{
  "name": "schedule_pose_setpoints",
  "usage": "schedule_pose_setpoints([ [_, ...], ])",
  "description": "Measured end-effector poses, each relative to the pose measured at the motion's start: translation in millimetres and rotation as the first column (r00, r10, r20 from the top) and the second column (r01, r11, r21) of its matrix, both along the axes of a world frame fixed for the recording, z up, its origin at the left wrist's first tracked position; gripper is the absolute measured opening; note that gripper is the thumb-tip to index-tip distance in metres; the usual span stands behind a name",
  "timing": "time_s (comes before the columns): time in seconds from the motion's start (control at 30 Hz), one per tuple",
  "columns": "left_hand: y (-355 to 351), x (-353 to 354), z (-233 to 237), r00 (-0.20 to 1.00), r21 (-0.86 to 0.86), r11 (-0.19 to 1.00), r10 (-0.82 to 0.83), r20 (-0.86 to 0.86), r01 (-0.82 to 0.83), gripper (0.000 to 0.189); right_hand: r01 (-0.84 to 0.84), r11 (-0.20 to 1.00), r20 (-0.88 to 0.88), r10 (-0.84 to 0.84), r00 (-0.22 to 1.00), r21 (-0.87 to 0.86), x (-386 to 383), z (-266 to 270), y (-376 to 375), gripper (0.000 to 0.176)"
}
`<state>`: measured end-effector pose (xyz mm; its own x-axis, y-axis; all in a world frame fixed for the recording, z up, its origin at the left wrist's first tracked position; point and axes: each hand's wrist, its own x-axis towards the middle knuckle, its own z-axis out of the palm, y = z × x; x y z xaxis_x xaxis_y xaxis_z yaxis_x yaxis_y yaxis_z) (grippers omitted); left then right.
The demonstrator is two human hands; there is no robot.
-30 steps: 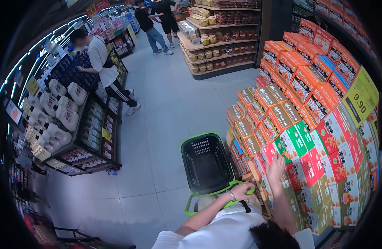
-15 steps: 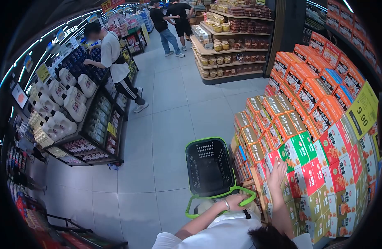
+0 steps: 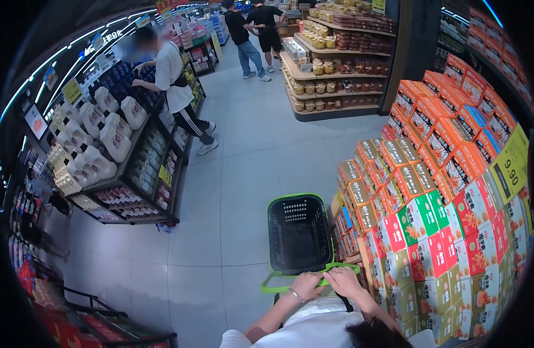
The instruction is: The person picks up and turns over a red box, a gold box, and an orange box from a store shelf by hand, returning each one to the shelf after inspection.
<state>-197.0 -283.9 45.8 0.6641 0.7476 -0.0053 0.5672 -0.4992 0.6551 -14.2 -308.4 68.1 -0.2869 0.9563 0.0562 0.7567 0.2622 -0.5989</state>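
Two hands close around the green handle (image 3: 274,288) of a black shopping basket (image 3: 296,216): the left hand (image 3: 306,285) and the right hand (image 3: 343,282) sit side by side, fingers wrapped over the bar. The basket stands on the tiled floor (image 3: 220,243) right in front of the person, just beside a tall stack of boxes (image 3: 429,220) on the right. It looks empty, so it should be light, and its perforated plastic walls seem stiff. The handle looks like the natural place to grip, since the rim sits lower and farther away.
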Motion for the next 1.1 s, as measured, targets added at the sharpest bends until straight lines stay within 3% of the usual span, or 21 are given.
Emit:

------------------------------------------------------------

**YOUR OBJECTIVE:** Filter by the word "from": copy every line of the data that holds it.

**SOLUTION:**
  "description": "Measured end-effector poses, each relative to the pose measured at the motion's start: translation in millimetres and rotation as the first column (r00, r10, r20 from the top) and the second column (r01, r11, r21) of its matrix, both along the axes of a world frame fixed for the recording, z up, its origin at the left wrist's first tracked position; gripper is the absolute measured opening; note that gripper is the thumb-tip to index-tip distance in metres; the usual span stands behind a name",
  "timing": "time_s (comes before the columns): time in seconds from the motion's start (control at 30 Hz), one per tuple",
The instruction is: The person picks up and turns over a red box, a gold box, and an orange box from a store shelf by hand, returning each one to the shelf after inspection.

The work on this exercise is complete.